_YOUR TASK_
In the entries below, which lines run from the one containing "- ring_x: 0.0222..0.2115" to the one containing "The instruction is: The"? Copy exactly those lines, ends included, and no others.

_MATERIAL TO PROCESS_
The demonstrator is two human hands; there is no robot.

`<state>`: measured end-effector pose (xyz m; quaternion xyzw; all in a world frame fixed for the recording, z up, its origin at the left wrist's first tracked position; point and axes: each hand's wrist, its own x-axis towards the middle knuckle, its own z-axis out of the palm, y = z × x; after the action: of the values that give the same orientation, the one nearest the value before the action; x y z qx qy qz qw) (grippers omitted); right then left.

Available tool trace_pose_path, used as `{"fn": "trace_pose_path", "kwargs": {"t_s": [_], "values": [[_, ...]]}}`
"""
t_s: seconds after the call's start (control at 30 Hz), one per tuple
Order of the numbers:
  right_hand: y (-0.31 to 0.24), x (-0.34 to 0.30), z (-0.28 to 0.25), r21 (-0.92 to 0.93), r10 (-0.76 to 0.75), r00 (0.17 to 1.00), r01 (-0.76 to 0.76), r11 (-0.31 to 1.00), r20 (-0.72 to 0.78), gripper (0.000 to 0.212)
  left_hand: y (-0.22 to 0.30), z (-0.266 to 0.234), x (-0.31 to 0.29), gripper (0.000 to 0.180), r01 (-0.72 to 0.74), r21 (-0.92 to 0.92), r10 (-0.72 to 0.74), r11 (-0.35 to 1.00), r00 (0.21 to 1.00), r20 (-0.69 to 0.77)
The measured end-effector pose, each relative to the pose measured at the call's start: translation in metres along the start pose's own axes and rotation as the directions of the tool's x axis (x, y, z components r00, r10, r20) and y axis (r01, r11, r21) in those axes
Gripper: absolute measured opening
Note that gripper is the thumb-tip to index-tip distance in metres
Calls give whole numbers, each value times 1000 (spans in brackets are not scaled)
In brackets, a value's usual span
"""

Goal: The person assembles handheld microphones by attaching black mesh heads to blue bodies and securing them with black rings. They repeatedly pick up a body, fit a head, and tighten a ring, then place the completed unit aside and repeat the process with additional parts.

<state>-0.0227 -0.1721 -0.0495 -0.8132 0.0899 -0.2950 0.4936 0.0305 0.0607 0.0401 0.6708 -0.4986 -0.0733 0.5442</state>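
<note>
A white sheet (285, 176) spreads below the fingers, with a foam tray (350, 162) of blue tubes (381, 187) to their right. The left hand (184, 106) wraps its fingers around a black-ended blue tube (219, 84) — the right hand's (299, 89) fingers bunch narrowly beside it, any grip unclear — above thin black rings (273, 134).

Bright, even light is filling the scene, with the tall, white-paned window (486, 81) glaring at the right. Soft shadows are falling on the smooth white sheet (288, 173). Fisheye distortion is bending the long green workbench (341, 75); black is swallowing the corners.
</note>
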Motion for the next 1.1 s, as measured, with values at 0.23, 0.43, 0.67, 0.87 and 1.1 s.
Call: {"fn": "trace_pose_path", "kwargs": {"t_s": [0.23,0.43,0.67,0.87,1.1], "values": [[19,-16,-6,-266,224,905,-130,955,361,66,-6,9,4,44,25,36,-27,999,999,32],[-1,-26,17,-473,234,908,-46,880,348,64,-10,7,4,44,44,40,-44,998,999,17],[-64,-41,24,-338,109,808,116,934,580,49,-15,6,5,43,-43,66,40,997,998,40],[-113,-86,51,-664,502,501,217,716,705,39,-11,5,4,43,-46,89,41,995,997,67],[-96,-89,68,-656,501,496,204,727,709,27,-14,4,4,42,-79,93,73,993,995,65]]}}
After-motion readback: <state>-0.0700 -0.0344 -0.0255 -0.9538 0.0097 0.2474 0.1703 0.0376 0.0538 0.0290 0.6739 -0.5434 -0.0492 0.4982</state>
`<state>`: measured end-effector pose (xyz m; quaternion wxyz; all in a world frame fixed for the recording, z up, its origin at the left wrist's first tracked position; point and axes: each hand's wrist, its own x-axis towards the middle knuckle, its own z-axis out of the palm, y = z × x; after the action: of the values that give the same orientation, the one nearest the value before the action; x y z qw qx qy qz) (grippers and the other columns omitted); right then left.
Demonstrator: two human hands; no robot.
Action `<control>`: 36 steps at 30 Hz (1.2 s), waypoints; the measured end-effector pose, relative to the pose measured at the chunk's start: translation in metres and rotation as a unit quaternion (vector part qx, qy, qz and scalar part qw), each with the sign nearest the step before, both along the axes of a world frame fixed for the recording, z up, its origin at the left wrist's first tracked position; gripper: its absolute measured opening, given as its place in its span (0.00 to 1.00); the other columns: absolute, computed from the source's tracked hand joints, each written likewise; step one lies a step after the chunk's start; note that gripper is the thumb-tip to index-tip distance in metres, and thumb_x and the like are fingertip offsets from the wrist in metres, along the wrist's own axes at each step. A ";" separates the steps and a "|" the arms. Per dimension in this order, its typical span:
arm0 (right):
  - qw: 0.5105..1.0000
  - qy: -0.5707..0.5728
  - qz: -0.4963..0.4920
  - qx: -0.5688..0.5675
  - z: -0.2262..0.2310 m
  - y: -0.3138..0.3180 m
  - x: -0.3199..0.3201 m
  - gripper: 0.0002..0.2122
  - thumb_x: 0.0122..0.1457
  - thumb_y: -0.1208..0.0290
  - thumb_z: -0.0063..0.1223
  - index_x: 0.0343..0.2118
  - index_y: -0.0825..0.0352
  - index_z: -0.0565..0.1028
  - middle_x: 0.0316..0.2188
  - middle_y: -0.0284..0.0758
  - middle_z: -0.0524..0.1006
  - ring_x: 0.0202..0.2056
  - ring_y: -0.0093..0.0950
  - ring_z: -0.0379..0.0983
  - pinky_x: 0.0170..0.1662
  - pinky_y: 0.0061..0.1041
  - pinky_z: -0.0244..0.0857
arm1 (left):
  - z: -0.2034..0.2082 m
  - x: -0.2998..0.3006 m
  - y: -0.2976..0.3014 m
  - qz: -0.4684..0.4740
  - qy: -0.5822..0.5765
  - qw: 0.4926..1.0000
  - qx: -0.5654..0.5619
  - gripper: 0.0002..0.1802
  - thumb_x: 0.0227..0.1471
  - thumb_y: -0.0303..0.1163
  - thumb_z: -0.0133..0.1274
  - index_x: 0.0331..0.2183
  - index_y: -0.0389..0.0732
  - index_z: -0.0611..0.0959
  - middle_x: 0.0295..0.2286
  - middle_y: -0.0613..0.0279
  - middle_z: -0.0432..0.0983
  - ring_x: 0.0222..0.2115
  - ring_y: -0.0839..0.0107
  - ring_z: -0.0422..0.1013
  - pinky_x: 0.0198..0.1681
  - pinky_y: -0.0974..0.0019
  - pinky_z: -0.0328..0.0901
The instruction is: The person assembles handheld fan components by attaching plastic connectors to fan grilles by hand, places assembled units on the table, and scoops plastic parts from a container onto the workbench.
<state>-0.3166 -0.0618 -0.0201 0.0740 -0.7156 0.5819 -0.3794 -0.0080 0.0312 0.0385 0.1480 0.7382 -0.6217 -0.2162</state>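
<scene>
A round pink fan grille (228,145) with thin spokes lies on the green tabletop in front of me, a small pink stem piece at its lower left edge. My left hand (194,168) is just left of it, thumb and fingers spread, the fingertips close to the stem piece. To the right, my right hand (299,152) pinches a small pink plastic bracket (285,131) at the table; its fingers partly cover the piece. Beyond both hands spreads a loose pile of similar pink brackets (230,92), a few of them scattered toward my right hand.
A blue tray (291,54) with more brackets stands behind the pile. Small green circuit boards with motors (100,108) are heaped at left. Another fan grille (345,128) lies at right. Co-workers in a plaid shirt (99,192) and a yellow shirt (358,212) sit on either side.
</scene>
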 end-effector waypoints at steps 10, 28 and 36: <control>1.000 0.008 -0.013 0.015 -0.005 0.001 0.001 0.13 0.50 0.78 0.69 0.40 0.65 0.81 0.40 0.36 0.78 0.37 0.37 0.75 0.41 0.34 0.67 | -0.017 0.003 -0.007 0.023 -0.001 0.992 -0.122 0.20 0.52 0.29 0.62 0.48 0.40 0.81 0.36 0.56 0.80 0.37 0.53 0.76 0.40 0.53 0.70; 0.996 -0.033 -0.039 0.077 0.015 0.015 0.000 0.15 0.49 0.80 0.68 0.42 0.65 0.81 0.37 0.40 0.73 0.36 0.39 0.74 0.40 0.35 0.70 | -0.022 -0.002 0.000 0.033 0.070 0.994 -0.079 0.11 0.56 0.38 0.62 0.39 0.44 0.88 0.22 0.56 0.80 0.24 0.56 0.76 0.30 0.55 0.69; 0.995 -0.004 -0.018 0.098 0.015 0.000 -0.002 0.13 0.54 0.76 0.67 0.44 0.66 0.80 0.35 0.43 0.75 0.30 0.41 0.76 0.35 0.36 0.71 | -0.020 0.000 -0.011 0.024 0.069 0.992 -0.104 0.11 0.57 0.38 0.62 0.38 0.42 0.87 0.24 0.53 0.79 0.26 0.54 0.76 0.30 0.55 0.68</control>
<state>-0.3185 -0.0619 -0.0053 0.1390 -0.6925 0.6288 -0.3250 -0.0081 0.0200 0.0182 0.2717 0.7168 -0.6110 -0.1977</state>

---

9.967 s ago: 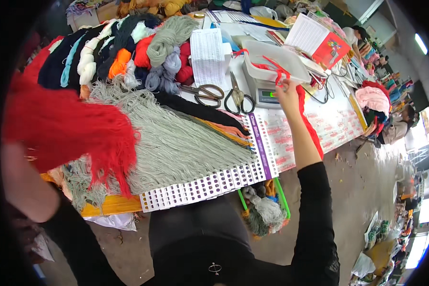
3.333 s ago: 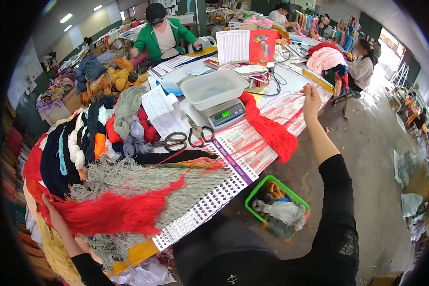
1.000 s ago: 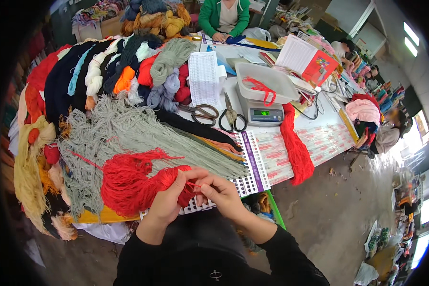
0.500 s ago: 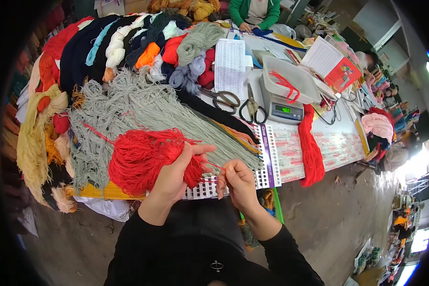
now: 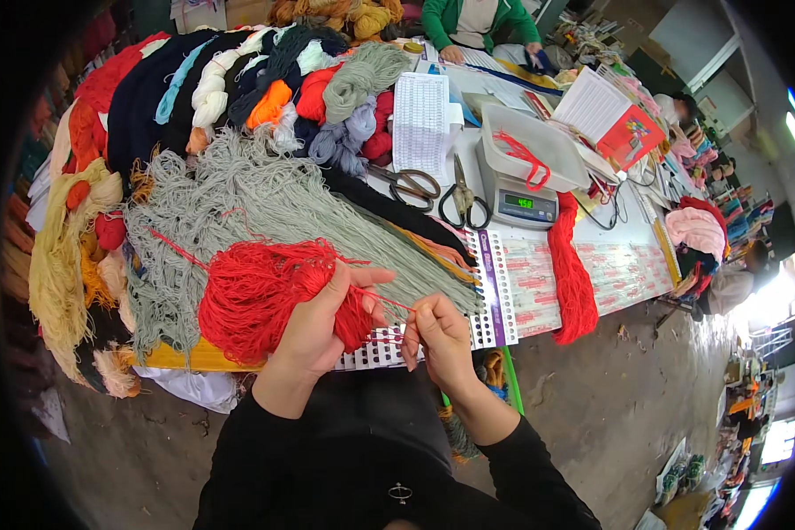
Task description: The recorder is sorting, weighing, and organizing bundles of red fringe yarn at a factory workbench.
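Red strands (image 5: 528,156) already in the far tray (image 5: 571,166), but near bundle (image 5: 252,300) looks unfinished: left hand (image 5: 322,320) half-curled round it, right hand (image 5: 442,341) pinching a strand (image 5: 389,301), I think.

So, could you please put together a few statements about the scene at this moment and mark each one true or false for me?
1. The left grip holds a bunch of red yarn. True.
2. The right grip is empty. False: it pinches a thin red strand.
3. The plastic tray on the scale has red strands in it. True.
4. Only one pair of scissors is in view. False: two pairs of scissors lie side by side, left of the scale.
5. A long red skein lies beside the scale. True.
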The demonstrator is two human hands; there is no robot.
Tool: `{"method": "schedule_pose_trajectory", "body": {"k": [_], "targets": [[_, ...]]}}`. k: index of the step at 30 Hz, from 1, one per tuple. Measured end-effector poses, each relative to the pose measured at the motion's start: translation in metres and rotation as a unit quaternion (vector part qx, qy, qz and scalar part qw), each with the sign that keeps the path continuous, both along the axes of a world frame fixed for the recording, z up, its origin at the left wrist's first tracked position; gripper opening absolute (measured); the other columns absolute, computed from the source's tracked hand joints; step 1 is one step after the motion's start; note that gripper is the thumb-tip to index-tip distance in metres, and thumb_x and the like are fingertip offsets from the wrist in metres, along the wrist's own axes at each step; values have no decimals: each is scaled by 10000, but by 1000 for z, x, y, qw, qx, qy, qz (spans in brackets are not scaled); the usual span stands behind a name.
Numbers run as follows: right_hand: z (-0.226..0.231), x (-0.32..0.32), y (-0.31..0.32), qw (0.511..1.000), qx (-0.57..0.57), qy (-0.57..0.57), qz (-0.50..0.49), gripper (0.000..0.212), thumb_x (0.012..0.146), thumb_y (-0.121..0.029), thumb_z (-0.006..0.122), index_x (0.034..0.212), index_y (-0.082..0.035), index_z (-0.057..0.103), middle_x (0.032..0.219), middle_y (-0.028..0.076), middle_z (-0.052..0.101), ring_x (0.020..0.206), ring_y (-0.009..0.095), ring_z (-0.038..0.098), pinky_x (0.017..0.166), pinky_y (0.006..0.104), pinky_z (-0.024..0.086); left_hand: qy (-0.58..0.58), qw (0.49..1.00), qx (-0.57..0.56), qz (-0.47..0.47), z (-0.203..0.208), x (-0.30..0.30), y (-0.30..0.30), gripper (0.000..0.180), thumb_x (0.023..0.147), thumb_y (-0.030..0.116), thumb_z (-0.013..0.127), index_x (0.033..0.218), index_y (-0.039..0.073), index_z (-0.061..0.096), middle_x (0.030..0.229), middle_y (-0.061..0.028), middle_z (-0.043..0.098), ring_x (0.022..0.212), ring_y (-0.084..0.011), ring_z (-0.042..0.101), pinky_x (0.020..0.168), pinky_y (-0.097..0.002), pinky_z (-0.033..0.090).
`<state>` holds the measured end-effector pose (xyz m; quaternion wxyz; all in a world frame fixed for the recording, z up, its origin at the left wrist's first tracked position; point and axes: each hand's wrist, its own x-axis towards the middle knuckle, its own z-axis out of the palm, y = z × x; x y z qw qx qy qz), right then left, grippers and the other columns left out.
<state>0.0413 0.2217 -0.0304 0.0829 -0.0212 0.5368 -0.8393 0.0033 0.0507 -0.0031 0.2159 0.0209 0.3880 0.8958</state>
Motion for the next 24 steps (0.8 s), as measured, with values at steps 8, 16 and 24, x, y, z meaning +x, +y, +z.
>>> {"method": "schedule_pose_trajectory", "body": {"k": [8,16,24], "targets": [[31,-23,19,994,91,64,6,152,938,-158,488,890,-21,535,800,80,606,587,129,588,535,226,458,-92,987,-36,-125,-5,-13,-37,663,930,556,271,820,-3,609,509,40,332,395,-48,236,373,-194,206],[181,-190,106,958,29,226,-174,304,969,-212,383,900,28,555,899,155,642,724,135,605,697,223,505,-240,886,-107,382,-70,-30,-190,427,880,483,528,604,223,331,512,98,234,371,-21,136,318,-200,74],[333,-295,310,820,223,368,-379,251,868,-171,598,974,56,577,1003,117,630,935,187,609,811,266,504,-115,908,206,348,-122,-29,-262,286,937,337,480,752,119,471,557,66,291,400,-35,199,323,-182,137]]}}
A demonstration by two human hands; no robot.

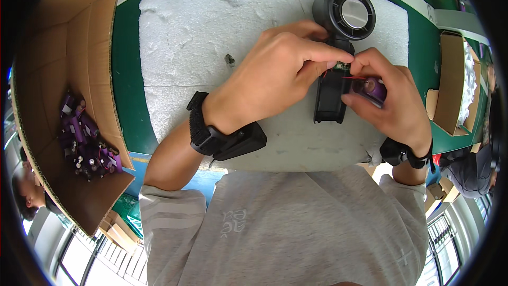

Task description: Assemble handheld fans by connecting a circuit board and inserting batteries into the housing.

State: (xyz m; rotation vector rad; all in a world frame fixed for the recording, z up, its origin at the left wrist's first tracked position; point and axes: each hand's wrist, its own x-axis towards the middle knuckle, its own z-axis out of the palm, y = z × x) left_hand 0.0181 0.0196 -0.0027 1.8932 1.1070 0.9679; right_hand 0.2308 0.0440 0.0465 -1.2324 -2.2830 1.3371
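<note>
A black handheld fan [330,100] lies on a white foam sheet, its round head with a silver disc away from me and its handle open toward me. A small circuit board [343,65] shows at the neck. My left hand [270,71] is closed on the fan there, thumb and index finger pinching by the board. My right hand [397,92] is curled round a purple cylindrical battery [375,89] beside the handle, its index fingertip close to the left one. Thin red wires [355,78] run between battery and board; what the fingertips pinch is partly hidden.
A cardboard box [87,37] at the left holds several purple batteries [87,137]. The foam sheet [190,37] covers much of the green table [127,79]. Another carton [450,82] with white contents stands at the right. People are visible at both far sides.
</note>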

_EXERCISE RESPONSE_
  - ring_x: 0.0222..0.2115
  - ring_y: -0.0839..0.0107
  - ring_z: -0.0422..0.1013
  - pinky_x: 0.0198..0.1681
  - pinky_y: -0.0974..0.0019
  - pinky_z: -0.0328..0.0901
The instruction is: The person assembles handheld fan components by attaching plastic connectors to fan grilles by hand, places assembled units on the table, and scoops plastic parts from a container onto the workbench.

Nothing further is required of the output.